In the entries below, repeat only the lines between those holding "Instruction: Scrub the" and "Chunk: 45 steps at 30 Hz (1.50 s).", inclusive. Leave pictures out.

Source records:
=== Section Start ===
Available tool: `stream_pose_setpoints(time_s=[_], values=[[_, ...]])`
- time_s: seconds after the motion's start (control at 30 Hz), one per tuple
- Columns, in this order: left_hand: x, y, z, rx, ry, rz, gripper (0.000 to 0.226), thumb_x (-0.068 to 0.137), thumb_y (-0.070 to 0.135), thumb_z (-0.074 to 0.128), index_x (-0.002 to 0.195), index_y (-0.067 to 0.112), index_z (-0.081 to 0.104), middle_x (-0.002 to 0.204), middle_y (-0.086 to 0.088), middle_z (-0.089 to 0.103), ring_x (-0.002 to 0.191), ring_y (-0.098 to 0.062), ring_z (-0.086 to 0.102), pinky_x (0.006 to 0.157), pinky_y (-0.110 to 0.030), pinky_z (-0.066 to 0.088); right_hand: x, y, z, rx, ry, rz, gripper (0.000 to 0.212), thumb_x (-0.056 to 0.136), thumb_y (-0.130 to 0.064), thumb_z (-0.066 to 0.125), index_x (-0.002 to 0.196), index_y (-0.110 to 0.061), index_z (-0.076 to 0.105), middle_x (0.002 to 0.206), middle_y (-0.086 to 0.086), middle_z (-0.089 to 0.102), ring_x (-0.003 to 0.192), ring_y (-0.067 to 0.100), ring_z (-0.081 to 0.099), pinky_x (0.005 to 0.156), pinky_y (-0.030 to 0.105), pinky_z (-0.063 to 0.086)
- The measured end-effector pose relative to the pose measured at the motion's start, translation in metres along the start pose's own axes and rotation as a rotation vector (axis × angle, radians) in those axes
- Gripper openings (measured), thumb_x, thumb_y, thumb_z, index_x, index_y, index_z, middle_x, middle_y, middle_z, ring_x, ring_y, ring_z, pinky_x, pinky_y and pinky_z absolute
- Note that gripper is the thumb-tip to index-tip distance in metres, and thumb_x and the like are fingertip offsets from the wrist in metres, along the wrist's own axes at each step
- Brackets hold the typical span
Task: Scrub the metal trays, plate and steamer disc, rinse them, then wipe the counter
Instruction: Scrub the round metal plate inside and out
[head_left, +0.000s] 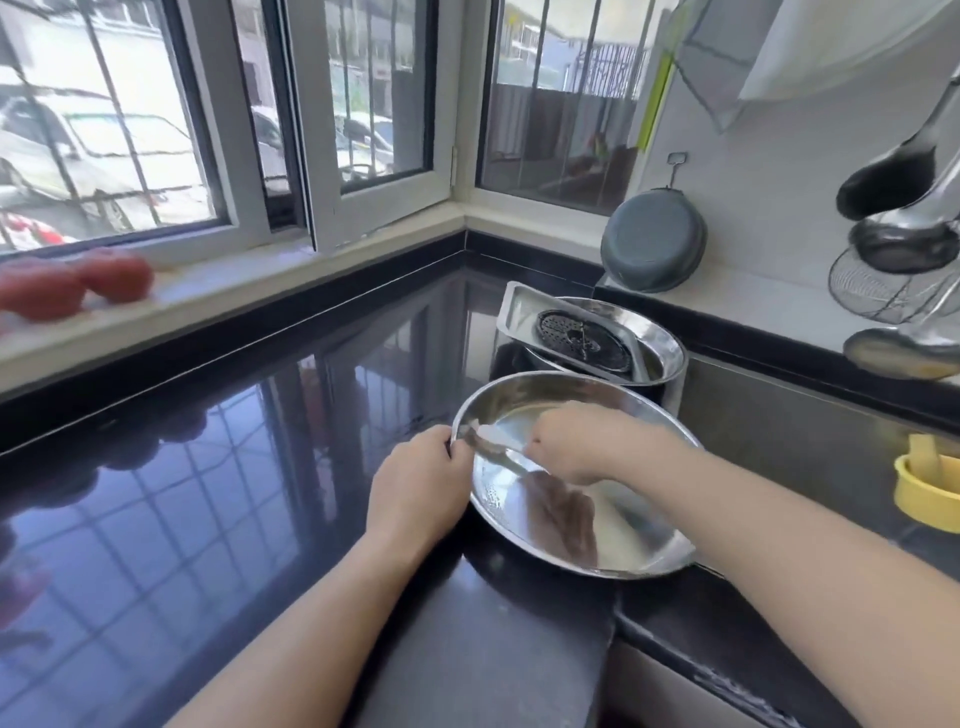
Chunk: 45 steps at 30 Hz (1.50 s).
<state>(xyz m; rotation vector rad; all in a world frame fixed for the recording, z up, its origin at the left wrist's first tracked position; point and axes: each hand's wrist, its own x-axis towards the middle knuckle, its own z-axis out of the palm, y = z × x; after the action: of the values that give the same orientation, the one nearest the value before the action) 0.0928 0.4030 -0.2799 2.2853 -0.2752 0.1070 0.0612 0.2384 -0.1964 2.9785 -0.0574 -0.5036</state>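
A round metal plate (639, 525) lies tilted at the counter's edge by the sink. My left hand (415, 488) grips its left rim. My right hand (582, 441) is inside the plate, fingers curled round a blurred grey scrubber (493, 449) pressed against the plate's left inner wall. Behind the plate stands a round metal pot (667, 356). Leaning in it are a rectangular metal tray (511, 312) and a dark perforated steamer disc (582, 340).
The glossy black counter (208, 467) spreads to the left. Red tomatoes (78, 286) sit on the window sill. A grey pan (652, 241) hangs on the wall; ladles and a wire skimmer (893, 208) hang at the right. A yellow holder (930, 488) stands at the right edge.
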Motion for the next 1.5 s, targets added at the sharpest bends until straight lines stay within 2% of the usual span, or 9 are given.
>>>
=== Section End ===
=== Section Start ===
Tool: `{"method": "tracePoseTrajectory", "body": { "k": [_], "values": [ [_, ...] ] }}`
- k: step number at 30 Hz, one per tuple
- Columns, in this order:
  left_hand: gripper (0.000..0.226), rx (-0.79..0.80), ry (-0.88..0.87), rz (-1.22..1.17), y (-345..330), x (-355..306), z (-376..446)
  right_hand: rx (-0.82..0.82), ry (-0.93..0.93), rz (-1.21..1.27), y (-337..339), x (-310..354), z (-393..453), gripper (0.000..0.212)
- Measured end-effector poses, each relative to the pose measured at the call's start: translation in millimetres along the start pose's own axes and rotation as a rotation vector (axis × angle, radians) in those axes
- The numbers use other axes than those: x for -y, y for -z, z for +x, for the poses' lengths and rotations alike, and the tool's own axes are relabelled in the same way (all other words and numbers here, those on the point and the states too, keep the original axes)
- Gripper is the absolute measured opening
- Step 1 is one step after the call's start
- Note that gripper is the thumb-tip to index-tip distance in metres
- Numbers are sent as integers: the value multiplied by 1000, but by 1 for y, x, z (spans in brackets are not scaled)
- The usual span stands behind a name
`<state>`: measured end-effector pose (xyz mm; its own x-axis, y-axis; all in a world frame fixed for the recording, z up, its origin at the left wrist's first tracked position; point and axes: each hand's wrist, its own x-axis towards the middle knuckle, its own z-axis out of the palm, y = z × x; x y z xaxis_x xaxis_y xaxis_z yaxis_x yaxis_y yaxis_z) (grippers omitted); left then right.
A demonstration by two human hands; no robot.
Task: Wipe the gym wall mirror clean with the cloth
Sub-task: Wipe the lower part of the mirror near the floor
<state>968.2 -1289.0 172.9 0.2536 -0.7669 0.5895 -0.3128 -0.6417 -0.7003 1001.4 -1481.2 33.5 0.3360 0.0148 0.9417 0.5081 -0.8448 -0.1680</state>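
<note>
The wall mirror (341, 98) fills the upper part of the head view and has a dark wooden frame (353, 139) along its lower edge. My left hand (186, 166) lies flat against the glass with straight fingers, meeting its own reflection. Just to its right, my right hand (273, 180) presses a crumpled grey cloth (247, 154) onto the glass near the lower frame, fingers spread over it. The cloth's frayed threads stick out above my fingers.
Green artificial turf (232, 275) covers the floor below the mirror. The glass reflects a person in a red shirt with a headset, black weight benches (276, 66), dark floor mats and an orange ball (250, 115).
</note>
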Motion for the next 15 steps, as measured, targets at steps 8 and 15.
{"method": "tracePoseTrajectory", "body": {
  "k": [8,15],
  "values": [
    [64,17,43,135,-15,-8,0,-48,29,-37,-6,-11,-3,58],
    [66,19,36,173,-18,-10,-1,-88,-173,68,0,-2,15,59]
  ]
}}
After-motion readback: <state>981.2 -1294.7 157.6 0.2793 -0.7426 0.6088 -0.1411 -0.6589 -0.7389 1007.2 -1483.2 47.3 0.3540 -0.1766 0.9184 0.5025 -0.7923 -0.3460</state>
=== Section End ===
▶ Answer below:
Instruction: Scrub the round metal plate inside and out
[head_left, +0.000s] 
Chunk: 45 steps at 30 Hz (1.50 s).

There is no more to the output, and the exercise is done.